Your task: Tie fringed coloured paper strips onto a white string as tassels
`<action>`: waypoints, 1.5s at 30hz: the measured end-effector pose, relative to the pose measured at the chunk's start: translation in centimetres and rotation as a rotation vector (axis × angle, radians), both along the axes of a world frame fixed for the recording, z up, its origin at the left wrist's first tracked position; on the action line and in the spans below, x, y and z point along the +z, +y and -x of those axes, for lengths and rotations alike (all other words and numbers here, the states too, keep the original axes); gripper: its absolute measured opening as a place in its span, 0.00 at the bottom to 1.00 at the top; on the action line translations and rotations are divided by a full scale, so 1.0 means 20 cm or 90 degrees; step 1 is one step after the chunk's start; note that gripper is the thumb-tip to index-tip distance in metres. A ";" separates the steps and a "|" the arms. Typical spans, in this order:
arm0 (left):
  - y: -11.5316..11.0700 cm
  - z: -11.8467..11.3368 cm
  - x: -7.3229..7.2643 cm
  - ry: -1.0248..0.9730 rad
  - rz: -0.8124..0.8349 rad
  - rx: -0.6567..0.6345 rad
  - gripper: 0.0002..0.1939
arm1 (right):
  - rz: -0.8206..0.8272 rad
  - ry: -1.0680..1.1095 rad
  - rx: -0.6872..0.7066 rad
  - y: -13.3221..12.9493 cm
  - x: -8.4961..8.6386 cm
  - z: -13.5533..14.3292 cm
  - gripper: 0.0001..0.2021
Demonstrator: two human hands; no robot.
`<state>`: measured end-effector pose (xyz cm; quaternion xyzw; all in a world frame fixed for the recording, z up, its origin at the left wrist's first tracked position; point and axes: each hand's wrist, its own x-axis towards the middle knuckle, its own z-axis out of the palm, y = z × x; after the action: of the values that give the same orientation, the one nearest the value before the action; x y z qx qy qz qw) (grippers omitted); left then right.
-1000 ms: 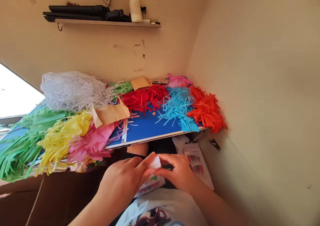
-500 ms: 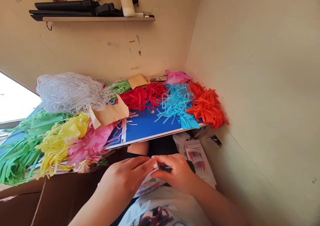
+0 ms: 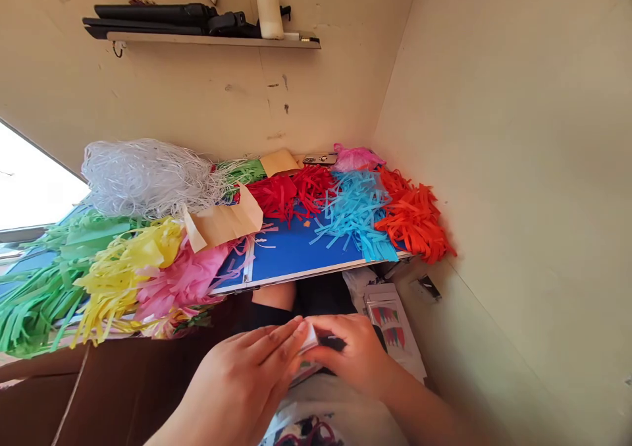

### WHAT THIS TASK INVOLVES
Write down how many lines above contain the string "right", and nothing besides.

### WRITTEN SOLUTION
2